Fortunately the congregation proved more coordinated than their pastor and everyone managed to scramble out of the way of the spill.  However, Mary Boyer took advantage of the resulting chaos to acquire one of the ink daubers she had been so unfairly denied.  This exponentially multiplied the chaos as Jill and Kevin chased Mary around the room, pursued by little Susie who loved a good game of chase.

Thirty-seven minutes later Mary was disarmed, everyone was settled back in place and the bingo game resumed.  The good news was the amplifier made it easy for all the players to hear Tammy over Missy’s rehearsal.  Which proved a moot victory a few minutes later when Missy wrapped up the rehearsal and went home.

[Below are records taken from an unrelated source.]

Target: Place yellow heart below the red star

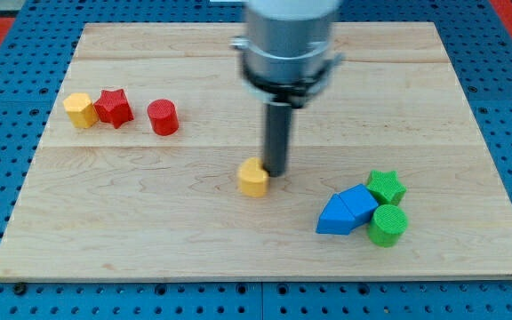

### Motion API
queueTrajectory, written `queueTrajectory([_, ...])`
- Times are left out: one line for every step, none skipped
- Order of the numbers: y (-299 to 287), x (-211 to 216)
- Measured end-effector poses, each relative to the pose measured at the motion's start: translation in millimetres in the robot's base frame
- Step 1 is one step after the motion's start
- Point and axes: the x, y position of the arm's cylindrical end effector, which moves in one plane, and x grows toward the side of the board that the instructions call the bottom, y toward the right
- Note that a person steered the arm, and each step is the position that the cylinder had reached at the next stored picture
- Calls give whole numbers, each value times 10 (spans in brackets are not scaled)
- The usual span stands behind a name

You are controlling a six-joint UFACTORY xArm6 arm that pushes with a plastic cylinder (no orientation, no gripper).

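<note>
- Near the middle of the wooden tabletop [238,240], my tip [276,172] touches the yellow heart [253,178] on its right side; a bare rod, it holds nothing.
- Toward the left edge sit a yellow block [80,110], the red star [113,108] and a red cylinder [163,117].
- Near the bottom-right corner cluster a blue block [347,211], green star [386,188] and green cylinder [388,225].

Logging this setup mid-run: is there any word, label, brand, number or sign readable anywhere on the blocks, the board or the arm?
None: no text can be read anywhere.
Wooden board: bare grain.
Yellow heart, red star and the other blocks: plain colour.
The arm's grey housing: no marking visible.
My tip sits against the yellow heart's right side.
</note>
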Motion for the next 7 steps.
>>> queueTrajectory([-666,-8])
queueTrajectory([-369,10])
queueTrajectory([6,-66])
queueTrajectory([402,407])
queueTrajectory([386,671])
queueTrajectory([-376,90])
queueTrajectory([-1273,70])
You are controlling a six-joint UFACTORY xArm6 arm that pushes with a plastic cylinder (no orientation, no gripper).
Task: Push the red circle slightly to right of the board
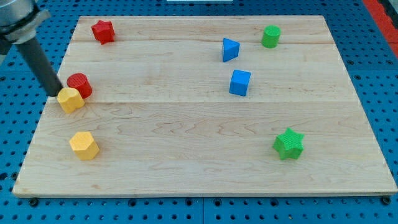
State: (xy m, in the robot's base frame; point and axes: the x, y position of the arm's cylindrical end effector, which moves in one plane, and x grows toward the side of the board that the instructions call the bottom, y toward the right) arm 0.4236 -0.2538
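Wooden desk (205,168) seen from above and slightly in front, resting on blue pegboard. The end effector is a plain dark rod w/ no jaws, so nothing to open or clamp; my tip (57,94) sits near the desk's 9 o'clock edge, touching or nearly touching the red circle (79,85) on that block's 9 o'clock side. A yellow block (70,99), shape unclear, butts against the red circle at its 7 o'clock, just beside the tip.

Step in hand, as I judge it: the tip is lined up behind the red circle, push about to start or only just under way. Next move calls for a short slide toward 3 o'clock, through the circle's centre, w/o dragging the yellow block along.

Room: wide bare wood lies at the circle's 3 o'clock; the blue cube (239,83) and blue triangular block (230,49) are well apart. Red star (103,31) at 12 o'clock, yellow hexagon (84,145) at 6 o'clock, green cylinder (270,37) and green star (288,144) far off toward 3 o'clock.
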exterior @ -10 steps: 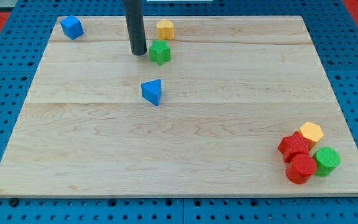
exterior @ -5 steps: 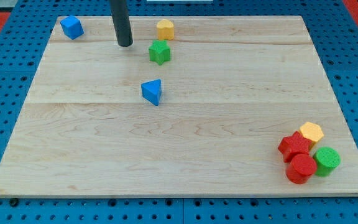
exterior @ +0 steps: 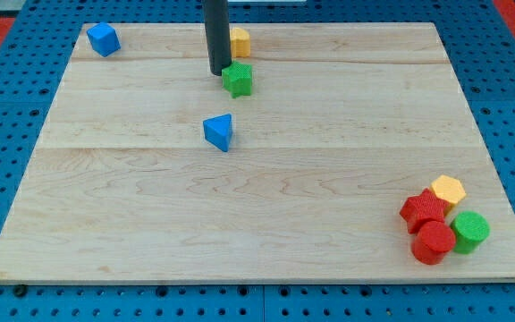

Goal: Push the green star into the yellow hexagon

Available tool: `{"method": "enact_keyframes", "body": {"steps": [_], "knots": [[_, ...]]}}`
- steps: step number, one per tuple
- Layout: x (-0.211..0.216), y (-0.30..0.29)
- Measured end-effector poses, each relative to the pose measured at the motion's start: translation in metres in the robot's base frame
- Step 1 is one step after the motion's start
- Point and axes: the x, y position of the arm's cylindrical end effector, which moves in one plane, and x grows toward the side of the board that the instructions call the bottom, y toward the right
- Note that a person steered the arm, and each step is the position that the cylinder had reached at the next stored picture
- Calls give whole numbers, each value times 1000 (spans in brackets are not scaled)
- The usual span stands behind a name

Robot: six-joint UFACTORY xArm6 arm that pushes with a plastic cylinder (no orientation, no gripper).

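The green star (exterior: 238, 80) lies near the view's top, just below a yellow hexagon (exterior: 239, 41) with a small gap between them. My tip (exterior: 219, 72) is at the star's upper left edge, touching or nearly touching it. The rod hides the left part of that yellow hexagon. A second yellow hexagon (exterior: 448, 190) sits in the cluster at the view's bottom right.
A blue block (exterior: 103, 38) sits at the top left corner of the wooden board (exterior: 257, 224). A blue wedge-like block (exterior: 219, 131) lies below the star. At the bottom right, two red blocks (exterior: 423, 210) (exterior: 433, 241) and a green cylinder (exterior: 469, 231) cluster near the board's edge.
My tip swung left and up away from the star, then came back right to its upper left edge. The star has shifted slightly to the right and down.
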Motion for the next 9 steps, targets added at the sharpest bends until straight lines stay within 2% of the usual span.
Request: {"method": "enact_keyframes", "body": {"steps": [3, 4, 5, 7, 9], "knots": [[20, 21], [39, 63], [89, 99], [151, 185], [163, 245]]}}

The bingo game ended a little before 10 p.m.  By 11 p.m. the Little Old Ladies had finished enumerating their complaints about the evening to Pastor O’Donnell.  After they left, O’Donnell surveyed the scene in the social hall.  The floor was littered with coffee stained bingo cards and anti-gambling pamphlets.  The refreshment table would need a thorough scrubbing.  And Mary had artfully decorated two thirds of the north wall with colored ink blotches. 

He turned to Tammy who was tallying up the contents of the donation basket.  “How’d we do?”

“We raised sixty-seven dollars toward the choir robes,” she told him.  “Of course the refreshments and prizes cost forty-five dollars.  Factor in $272 for the bingo kit and we’ll need quite a few more games before we break even.”

O’Donnell rubbed his aching head.  The next day he arranged to finance the refreshments for the senior center’s bingo games – including the cookies Henrietta liked – in return for them lifting the ban on the Little Old Ladies.  It just seemed financially prudent.